**Task description:** In the listing below, start your output at the line with "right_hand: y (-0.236" and end it after the line with "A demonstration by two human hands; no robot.", copying every line exactly.

**Supplied information:**
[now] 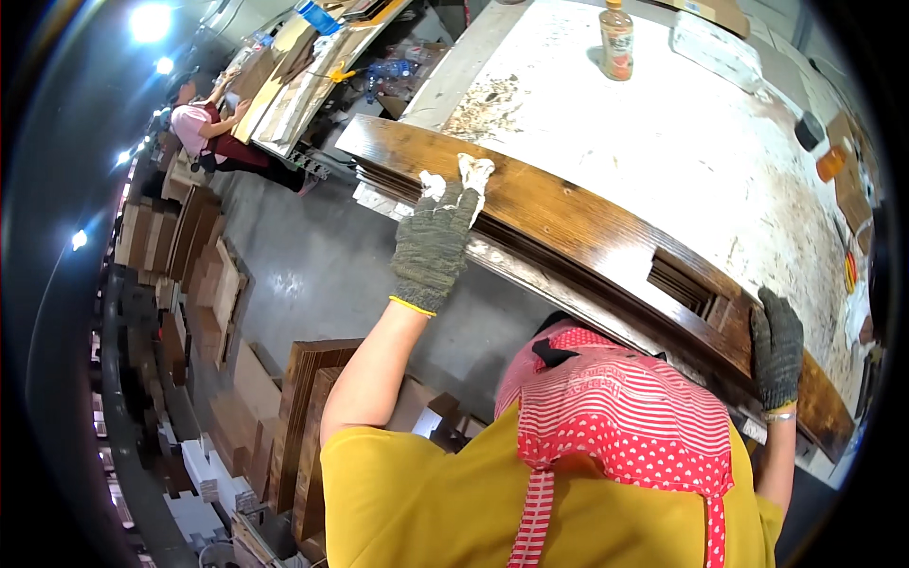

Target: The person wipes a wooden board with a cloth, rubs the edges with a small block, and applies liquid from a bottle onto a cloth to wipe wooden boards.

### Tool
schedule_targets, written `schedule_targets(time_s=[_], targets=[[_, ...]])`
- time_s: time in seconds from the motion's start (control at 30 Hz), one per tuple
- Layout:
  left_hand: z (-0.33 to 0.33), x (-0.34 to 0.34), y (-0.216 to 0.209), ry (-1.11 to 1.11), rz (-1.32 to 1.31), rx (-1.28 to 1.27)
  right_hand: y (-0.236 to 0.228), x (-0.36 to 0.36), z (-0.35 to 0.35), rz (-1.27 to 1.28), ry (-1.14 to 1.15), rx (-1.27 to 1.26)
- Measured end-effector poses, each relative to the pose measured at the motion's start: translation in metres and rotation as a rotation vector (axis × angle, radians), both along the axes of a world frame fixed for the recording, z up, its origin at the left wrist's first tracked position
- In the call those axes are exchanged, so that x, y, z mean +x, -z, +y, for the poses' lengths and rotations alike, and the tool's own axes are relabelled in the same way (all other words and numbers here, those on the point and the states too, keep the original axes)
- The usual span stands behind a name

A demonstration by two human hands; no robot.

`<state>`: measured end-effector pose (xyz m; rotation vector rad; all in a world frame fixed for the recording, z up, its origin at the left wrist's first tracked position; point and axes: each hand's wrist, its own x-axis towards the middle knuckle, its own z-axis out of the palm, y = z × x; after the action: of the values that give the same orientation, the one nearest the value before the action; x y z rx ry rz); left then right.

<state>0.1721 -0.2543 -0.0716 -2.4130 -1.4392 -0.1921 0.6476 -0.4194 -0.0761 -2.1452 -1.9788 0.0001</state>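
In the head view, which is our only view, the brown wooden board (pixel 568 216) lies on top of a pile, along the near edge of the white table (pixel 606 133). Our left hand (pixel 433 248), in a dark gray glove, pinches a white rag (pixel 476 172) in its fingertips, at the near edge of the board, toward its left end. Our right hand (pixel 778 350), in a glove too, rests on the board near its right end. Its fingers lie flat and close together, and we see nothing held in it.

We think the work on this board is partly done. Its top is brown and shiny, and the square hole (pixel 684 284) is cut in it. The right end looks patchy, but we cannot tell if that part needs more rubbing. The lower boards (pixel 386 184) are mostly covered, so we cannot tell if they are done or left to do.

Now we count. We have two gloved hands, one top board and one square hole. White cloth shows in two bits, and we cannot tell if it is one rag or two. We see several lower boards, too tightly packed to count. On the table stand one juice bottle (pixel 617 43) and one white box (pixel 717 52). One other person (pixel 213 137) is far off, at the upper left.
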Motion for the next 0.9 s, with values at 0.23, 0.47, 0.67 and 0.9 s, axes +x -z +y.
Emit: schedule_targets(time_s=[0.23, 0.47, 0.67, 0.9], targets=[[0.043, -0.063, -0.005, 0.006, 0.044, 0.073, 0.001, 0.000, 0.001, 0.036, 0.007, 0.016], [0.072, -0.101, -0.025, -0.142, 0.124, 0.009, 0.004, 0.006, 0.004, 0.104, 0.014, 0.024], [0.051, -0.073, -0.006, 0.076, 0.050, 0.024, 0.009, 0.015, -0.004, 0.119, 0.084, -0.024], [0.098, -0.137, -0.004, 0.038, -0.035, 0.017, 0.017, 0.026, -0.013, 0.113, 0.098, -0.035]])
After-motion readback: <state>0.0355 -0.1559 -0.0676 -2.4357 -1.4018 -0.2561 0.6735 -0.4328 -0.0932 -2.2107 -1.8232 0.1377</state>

**Exercise result:**
  right_hand: y (-0.236 to 0.228), x (-0.36 to 0.36), z (-0.35 to 0.35), rz (-1.27 to 1.28), ry (-1.14 to 1.15), rx (-1.27 to 1.26)
- Measured end-effector poses, each relative to the pose measured at the motion's start: translation in metres and rotation as a rotation vector (axis × angle, radians), both along the axes of a world frame fixed for the recording, z up, its origin at the left wrist's first tracked position
- In the call those axes are exchanged, so that x, y, z mean +x, -z, +y, for the poses' lengths and rotations alike, and the tool's own axes are relabelled in the same way (all other words and numbers here, those on the point and the states too, keep the original axes)
- The usual span stands behind a name

A demonstration by two human hands; no robot.

This exercise requires no further output.